MOLALITÄT: von lat. “mollis = weich” abgeleitete Bezeichnung für”durch äußere Einflüsse erworbene oder zumindest verstärkte Hirnerweichung” (ugs. “Balla-Balla-Syndrom”).
Viel genannte Risikofaktoren wie der gewohnheitsmäßige Konsum von 13:00 Uhr-Talkshows und/oder das Verrichten stumpfsinniger, eintöniger Arbeiten sind wissenschaftlich nicht unumstritten, da zwar eine statistisch hochsignifikante Korrelation belegt ist, Kritiker der herrschenden Lehrmeinung aber die Ursache-Wirkung-Beziehung nicht nur in Frage stellen, sondern teilweise umkehren wollen. Der These “Britt macht blöde” setzen diese ein “Nur Bekloppte gucken Britt” entgegen. Zur Zeit läuft eine großangelegte Feldstudie bei Schnürsenkeleinfädlerinnen in Schuhfabriken zur Klärung der Frage “Tötet diese Arbeit den Geist oder macht ihr diesen Scheißjob bloß, weil ihr so doof seid, dass ihr nix Besseres kriegen konntet?”

Zweitmeinung:

MOLALITÄT: in der Musik: ursprünglich auf Kirchentonarten angewendet ist die Molalität ein Maß für die Nähe zum dunkel-melancholischen Moll-Empfinden, so, wie auch andrerseits mit Durezza der Grad an klarem, hartem Dur-Gefühl benannt wird. Da in der Musik aber wie im wirklichen Leben ein ständiger Wechsel zwischen himmelhochjaulend und zu Tode verliebt nicht nur häufig, sondern sogar für die Seelenhygiene notwendig ist, entstehen die anrührendsten Klänge aus jenem Wechselbad der Gefühle, aus dem Spannungsbogen der (Ton-) Geschlechter, einmal mit stärkerer Durezza, dann wieder mit höherer Molalität.

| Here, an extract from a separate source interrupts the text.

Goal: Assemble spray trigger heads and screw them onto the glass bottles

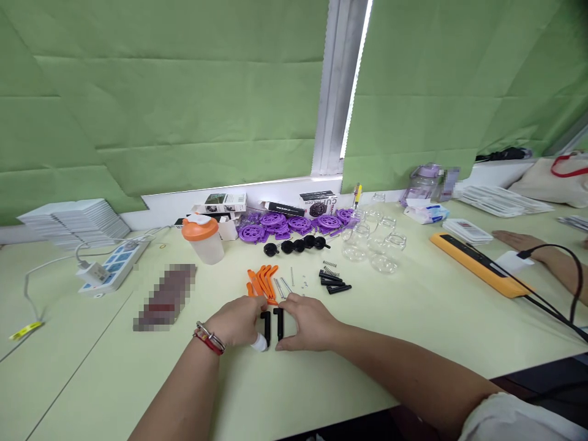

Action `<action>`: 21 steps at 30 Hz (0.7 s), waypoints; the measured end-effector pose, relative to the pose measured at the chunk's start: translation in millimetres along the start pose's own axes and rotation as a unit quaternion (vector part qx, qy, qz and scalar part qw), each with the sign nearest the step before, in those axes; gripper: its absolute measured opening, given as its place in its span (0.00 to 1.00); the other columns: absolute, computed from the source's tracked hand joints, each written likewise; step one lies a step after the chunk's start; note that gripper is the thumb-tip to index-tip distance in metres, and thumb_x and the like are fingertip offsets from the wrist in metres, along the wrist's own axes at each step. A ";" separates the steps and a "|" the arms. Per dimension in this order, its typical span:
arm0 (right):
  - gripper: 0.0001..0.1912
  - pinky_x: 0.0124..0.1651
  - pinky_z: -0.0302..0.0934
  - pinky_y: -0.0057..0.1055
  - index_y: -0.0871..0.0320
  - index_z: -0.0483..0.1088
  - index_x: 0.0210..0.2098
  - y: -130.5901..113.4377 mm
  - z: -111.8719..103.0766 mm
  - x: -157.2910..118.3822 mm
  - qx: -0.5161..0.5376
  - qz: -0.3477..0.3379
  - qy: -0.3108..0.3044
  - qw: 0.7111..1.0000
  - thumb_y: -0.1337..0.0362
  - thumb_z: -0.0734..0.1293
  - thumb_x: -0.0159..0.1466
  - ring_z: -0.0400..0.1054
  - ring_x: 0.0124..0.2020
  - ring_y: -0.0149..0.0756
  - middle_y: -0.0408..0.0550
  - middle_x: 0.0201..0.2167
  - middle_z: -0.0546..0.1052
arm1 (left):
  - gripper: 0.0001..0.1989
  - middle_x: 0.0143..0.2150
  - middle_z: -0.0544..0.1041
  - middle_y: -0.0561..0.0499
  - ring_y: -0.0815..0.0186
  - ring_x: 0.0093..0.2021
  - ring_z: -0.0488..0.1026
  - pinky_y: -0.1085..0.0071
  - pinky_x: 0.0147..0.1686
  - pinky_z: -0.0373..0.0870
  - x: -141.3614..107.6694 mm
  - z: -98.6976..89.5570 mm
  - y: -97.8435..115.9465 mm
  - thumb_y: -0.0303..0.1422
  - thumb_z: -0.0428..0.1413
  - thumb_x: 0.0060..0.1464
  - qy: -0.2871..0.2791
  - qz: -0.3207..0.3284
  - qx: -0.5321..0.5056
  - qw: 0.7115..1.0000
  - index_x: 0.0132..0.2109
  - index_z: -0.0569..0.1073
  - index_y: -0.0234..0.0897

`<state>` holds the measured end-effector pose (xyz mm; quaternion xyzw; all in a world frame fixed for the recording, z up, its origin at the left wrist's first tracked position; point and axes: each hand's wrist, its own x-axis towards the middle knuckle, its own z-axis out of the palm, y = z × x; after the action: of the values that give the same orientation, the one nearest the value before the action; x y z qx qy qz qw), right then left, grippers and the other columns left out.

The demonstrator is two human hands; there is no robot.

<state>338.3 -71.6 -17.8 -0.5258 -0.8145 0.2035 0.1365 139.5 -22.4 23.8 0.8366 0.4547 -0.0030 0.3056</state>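
Observation:
My left hand (pixel 239 321) is closed on a short black plastic tube (pixel 267 329) with a side nub at its top, fingers at the far end and the white-wrapped thumb at the near end. A matching black plastic tube (pixel 280 324) stands parallel to it, gripped the same way by my right hand (pixel 310 323). A narrow gap separates the two tubes. Just beyond my fingertips lie several orange levers (pixel 263 282), partly hidden by my hands, and thin metal pins (pixel 285 285). Several more black tubes (pixel 333 282) rest to the right, near small springs (pixel 329 268).
Behind are black round caps (pixel 299 245), purple spoked discs (pixel 298 225) and clear cups (pixel 383 262). An orange-lidded shaker (pixel 206 245) and a power strip (pixel 114 266) stand left. An orange power strip (pixel 480 263) lies right, beside another person's arm (pixel 546 254).

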 end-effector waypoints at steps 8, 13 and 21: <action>0.40 0.39 0.60 0.36 0.54 0.66 0.51 7.3 -0.9 -2.5 0.009 -0.008 0.007 1.000 0.39 0.69 0.45 0.66 0.39 0.44 0.49 0.39 0.69 | 0.14 0.26 0.70 0.52 0.67 0.22 0.64 0.73 0.20 0.51 5.9 13.1 4.6 0.33 0.60 0.32 0.035 0.039 0.006 0.999 0.32 0.70 0.38; 0.39 0.39 0.59 0.35 0.54 0.67 0.51 8.8 -1.3 -2.7 0.016 -0.015 0.013 1.000 0.40 0.70 0.45 0.67 0.39 0.43 0.48 0.39 0.69 | 0.12 0.24 0.68 0.54 0.67 0.21 0.63 0.74 0.21 0.50 6.0 12.2 4.2 0.32 0.60 0.33 0.016 0.043 -0.004 0.999 0.30 0.69 0.39; 0.44 0.40 0.60 0.36 0.57 0.66 0.53 11.8 -1.2 -4.7 0.027 -0.016 0.016 0.999 0.37 0.69 0.43 0.67 0.40 0.45 0.51 0.41 0.70 | 0.13 0.23 0.68 0.55 0.67 0.22 0.63 0.74 0.21 0.51 4.5 10.6 5.1 0.33 0.59 0.35 -0.001 0.038 0.005 0.999 0.33 0.69 0.39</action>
<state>350.1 -71.4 -22.4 -0.5121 -0.8149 0.2144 0.1668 149.0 -26.5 16.5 0.8546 0.4223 0.0054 0.3023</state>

MOLALITÄT: aus der Sozio-Ökonomie “Mühlendichte” (von lat. mola: Mühlstein), Anzahl der Mühlen je 10.000 Einwohner, Maß für die wirtschaftliche Entwicklung einer Region. Wird in letzter Zeit verstärkt bei Computer- und Konsolenspielen Typ “Siedler” verwendet (dort auch allgemein nach Errichtung von technisch/industriell geprägten Wirtschaftsunternehmungen wie Schmieden, Erzbergwerken, Werften, Webereien, Spinnereien, Glashütten, Brauereien usw.).

MOLALITÄT: von “Molar” =Backenzahn, gibt Auskunft, ob die Weisheitszähne vorhanden (”Voll-Molalität”), angelegt, aber noch nicht durchgebrochen (”Prä-Molalität”) oder überhaupt nicht vorhanden sind (”defizitäre Molalität”). Dass es MOLALität und nicht MOLARität heißt, geht auf ein Wortspiel des Claudius Livius Dentista (ca. 100 - 150 n. Ch.) zurück, der die Backenzähne “molae” als “molestae” (”die Lästigen”) bezeichnete.